En 2025, si 90% de part de marché des logiciels est dans le cloud, c'est que les fonctions supports RH, commerce, finance correspondront à 90% du travail à effectuer, les robots feront le reste : ils feront seuls les plans mécaniques, les simulations thermiques, les dossiers de conception des immeubles ou des avions, etc... ? Je parie plutôt au contraire à titre personnel pour une automatisation logicielle beaucoup plus facile à mettre en oeuvre de ces fonctions supports RH, commerce, finance... Cela sera à 90% dans le cloud en effet en 2025, mais pour une part de marché comme vous l'avez justement estimée de 50% aujourd'hui à je dirais 25% en 2025 (simplification oblige).
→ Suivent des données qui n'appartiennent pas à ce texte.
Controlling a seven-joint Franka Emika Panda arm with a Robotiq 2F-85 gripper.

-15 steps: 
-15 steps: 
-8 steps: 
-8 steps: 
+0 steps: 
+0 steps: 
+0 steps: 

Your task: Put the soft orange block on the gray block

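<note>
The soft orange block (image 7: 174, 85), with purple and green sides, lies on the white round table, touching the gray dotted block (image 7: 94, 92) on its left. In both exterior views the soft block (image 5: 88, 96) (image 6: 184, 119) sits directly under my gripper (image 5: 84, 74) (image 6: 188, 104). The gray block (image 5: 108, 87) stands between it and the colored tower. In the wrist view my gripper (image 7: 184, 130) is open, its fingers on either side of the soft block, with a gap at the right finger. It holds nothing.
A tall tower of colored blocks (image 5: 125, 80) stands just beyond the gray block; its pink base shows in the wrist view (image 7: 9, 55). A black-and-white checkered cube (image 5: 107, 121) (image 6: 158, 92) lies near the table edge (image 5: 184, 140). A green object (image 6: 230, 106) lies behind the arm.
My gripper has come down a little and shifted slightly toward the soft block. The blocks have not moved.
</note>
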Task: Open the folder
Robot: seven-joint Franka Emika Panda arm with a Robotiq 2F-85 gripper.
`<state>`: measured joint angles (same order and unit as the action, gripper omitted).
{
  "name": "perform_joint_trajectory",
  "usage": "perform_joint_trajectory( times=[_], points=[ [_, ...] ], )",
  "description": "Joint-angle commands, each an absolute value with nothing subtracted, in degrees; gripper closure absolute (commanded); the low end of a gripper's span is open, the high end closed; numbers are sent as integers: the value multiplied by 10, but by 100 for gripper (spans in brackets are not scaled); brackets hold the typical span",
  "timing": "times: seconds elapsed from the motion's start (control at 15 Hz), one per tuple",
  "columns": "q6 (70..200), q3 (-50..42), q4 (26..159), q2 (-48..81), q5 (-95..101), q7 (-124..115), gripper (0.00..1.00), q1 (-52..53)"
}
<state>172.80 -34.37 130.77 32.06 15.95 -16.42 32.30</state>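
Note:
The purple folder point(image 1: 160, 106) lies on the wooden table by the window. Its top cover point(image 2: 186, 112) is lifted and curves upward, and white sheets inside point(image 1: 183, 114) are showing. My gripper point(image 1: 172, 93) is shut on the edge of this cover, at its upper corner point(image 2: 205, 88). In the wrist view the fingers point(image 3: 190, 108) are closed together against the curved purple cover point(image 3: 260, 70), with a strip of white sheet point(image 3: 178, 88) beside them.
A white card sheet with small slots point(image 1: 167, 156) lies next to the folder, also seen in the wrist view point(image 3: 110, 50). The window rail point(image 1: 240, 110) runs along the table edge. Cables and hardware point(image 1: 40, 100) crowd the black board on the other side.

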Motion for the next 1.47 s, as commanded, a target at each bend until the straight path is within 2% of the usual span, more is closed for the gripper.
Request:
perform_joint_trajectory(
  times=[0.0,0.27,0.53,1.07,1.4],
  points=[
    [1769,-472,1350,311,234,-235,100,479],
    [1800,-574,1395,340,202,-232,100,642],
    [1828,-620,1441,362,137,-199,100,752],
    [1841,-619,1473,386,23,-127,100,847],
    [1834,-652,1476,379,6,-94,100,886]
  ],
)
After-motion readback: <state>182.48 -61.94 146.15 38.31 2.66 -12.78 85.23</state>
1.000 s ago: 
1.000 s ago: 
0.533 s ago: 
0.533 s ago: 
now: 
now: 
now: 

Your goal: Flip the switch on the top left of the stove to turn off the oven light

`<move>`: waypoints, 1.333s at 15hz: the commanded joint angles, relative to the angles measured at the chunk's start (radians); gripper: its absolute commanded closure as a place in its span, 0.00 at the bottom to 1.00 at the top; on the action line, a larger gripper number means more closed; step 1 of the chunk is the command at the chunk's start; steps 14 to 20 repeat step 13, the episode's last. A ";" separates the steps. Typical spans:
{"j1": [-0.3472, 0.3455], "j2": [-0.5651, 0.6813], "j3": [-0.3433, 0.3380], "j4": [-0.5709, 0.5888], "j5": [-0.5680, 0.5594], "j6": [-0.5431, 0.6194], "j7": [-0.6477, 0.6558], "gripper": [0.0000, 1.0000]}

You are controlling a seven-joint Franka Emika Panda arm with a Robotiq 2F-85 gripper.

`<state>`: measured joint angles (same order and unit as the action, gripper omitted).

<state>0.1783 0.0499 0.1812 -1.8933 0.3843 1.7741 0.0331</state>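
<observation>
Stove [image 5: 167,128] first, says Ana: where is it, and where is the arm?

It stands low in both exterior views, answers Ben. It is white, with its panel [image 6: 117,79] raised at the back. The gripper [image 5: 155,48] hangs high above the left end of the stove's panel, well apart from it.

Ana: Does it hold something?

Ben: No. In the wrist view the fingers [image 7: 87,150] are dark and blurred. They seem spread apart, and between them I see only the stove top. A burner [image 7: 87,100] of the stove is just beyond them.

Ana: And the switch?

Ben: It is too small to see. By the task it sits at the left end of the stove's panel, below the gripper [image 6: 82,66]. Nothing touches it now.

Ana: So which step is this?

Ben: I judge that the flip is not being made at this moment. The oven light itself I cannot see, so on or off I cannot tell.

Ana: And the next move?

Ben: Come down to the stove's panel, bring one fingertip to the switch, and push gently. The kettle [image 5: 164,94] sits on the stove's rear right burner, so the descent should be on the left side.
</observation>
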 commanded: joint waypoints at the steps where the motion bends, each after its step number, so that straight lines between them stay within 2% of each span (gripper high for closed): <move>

Et à mon humble avis, pas de magie concernant le hardware malheureusement, un concepteur en robotique (ou mécanique ou électronique ou thermique ou autre domaine) a besoin d'une carte graphique au plus proche de son écran, il faut en avoir conscience, c'est la limite de ce "cloud" : la puissance de calcul peut être distante si l'affichage n'a pas à être immédiat, sinon ce n'est pas possible.
Rédigé par : Marc | 19/06/2020 à 13:44
Errata : je viens de regarder le fonctionnement de Stadia de Google, contrairement à ce que je viens d'écrire, c'est à ma grande surprise en effet possible de faire passer le flux complet vidéo à 60 images par secondes en 4K pour des jeux, avec une latence inférieur à 50ms aller-retour. L'intérêt est de centraliser/mutualiser les puissances de calcul et d'éviter de produire des PC / consoles en masse comme actuellement. L'inconvénient et non des moindres est d'engorger (le mot est faible) les réseaux internets mondiaux, comme le font la TV par internet (absurde car la TNT remplit bien mieux ce rôle) ou Netflix (intérêt du "à la demande"). Tout cela est surprenant, mais il est possible que le cloud prenne le dessus sur les PC / consoles avec l'émergence de la fibre, à condition que les saturations de réseau ne viennent pas faire vent contraire pour une grande marche arrière. J'imagine que ce sujet anime toutes les sociétés éditrices de logiciels & jeux vidéos. Intéressant, difficile de se faire une idée sur l'avenir, mais le cloud a plus d'avenir que ce que j'écrivais plus haut.
Rédigé par : Marc | 19/06/2020 à 14:51
Merci de vos longs commentaires intéressants.
Bravo aussi pour votre courage à reconnaître que vous vous étiez trompé sur Stadia.
Ce basculement vers des solutions Cloud demande beaucoup de bande passante, oui, mais la croissance de la capacité des réseaux va beaucoup plus vite que celle de leurs usages.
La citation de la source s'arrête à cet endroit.